Again.--Our youthful blood
Claims rapture as its right;
The world, a rolling flood
Of newness and delight,
Draws in the enamoured gazer to its shining breast.  .  .  . (1.2.352-6).
But the "shining breast" is only a deception, for experience teaches that, as breasts may be empty or unavailable, we are denied satisfaction: "That longing of our youth / Burns ever unconsumed, / Still hungrier for delight as delights grow more rare" (1.2.369-71, italics mine). Arnold repeatedly uses feeding metaphors to express Empedocles's disturbance.

     References to nourishment are abundant in Arnold's correspondence. His many letters to his mother and sisters rarely proceed without reference to when or where he has dined or breakfasted. And among the list of "endearing characteristics" that George Russell attributes to Arnold in the "Prefatory Note" to his heavily edited volumes of Arnold's correspondence is "his frank enjoyment . . . of a well-arranged dinner" (ix). The collection of notes published as The Yale Manuscript includes an entry dated between March 1848 and 1849 (during which time Arnold began Empedocles): "After all why am I restless because I have no one to say with tearful eyes to--I am wretched--& to be answered by--mon pauvre enfant--allons--sortons--dinons--&c &c--" (112). This note is accompanied by a miniature sketch of a woman's head in profile, indefinite enough that the picture cannot be identified with a particular person. The entry is a succinct presentation of Arnold's characteristic poetic ennui and its association with female nurturing. The fantasized address, "my poor child," responds to the Arnold's need for maternal sympathy, and the fantasized solution, "come, let us dine," responds to his need for oral satisfaction. The writer, in a sense, feeds himself through his words.3

     Because Empedocles's poetic advice to Pausanias is highly rational, the "shining breast" functions as a rhetorical device whose unconscious significance is disguised by philosophical discourse. Ordinarily, one would not expect repressed content to appear as a literal naming of a repressed object. The "shining breast" in full view of the "enamoured gazer" suggests the less anatomical references to the moon or moonlit waters that appear in Arnold's lyric poems. In those poems, the presence of a specific love object would make the act of gazing upon a "breast" explicitly sensual.

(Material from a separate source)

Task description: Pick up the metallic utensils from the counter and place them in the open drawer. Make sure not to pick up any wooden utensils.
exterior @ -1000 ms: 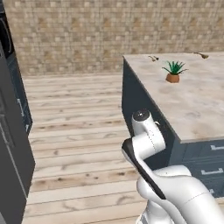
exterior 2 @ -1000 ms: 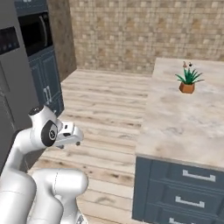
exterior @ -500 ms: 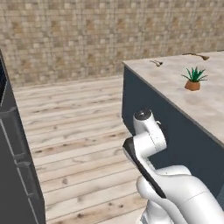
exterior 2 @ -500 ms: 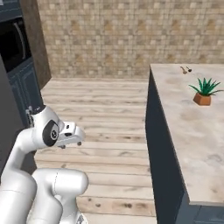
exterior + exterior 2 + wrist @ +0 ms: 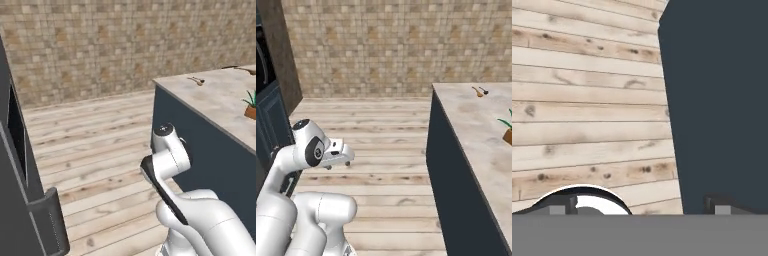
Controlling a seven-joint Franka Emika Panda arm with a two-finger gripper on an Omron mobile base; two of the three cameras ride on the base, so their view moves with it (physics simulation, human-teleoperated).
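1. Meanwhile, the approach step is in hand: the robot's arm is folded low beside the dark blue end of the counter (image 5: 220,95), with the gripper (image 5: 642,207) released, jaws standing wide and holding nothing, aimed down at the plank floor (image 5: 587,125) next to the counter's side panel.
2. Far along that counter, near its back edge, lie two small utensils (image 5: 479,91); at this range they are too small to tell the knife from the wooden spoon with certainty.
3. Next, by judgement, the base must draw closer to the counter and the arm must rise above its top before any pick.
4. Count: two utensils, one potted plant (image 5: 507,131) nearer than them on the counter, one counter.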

     However, when a writer focuses his mental energies upon philosophical argument, the rhetorical mode may serve as a defense against his awareness of an image's latent significance. The verses that constitute Empedocles's lecture to Pausanias read like a lecture rather than lyric poetry, and the tone suggests a teacher who is frustrated with an uncomprehending student. The combination of Arnold's poetic form and his rational content creates a powerful defense against feelings, boiling, like Etna, deep in the interior. The considerable number of literary critics who have commented on Empedocles on Etna attribute the source of Empedocles's (and Arnold's) disillusionment to everything but the literal object Empedocles names: the shining breast. Thus, the form of discourse encourages the author's and the readers' willingness to reject the literal meaning of "breast" and to substitute many other probable tenors for the vehicle (breast) in the metaphor.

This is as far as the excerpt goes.